Every line below from the one containing "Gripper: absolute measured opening" through the one containing "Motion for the" must be transcribed exactly. Omit all lines outside that stretch.

══════

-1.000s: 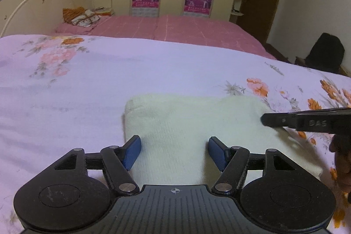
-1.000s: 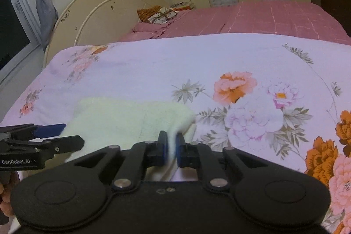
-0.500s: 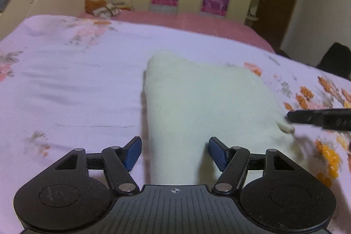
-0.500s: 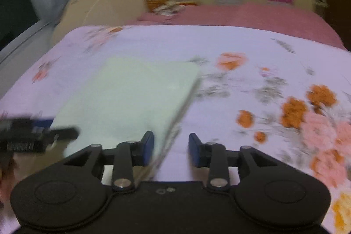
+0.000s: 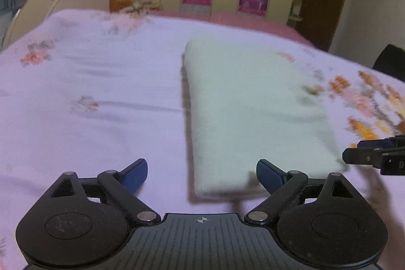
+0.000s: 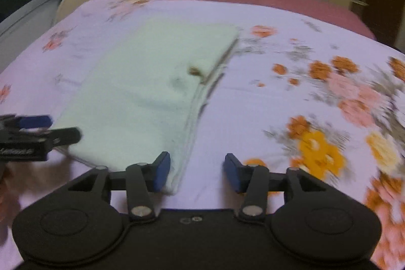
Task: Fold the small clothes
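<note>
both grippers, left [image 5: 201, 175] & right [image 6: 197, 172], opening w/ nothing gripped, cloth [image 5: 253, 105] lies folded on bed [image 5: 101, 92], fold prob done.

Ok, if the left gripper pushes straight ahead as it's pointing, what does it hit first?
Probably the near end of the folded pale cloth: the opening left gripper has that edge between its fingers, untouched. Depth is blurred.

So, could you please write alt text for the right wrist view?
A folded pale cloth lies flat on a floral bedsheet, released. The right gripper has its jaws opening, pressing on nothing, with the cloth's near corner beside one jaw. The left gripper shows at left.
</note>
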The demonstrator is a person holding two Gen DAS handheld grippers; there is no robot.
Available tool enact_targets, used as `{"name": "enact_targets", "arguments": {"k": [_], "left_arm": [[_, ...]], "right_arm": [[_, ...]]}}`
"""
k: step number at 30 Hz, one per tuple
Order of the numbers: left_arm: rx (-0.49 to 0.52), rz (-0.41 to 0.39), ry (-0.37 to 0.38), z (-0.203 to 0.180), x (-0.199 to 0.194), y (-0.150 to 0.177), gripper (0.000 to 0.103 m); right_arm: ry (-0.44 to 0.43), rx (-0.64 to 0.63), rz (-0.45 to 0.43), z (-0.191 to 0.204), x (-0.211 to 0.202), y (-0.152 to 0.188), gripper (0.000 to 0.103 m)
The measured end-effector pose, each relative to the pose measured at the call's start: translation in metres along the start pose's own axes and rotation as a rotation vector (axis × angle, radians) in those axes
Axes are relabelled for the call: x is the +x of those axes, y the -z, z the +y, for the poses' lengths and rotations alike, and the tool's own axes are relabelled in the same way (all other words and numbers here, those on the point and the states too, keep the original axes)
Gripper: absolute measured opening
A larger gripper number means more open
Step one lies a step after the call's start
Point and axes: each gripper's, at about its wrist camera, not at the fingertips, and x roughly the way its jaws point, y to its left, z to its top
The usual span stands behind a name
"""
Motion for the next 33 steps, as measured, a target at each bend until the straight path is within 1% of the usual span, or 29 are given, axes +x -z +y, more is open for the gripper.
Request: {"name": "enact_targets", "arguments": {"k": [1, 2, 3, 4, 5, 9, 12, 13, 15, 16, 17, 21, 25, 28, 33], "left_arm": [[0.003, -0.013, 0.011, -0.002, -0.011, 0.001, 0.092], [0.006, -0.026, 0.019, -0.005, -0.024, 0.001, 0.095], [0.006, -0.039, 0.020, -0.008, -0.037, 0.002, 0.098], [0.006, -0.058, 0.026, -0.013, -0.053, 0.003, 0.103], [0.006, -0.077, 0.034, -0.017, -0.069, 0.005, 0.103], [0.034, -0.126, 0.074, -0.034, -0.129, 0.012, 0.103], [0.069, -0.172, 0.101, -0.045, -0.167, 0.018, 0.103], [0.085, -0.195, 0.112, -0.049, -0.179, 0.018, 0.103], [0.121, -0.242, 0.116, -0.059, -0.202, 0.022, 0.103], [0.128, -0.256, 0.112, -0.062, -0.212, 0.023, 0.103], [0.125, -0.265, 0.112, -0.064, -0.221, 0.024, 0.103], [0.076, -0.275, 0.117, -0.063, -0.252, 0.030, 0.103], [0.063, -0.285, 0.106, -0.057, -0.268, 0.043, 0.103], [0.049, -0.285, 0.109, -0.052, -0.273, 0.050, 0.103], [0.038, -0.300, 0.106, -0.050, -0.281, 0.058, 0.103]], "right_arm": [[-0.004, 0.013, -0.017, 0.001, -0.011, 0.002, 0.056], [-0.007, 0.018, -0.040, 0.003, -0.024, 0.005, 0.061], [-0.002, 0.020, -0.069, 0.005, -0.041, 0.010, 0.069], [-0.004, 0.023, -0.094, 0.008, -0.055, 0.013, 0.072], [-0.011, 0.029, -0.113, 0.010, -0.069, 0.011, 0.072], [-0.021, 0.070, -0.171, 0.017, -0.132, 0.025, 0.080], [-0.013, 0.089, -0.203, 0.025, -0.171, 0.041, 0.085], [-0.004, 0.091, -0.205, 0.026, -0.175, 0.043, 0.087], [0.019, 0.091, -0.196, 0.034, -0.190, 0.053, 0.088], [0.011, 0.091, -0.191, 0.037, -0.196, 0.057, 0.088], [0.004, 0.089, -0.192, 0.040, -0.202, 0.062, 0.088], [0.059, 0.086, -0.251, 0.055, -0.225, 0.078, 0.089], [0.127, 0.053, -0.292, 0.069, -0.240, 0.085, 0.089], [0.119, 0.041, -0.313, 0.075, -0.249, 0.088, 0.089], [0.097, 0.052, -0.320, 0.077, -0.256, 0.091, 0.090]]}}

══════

▶ [RESULT BELOW]
Gripper: absolute measured opening
A larger gripper number means more open
Step one lies a step after the call's start
Point and axes: each gripper's, at about its wrist camera, not at the fingertips, and x roughly the way its jaws point, y to its left, z to its top
The usual span stands behind a name
"""
Motion for the next 33 steps, as measured, a target at each bend until the straight path is within 1% of the usual span, or 29 are given, axes +x -z +y, more is open for the gripper.

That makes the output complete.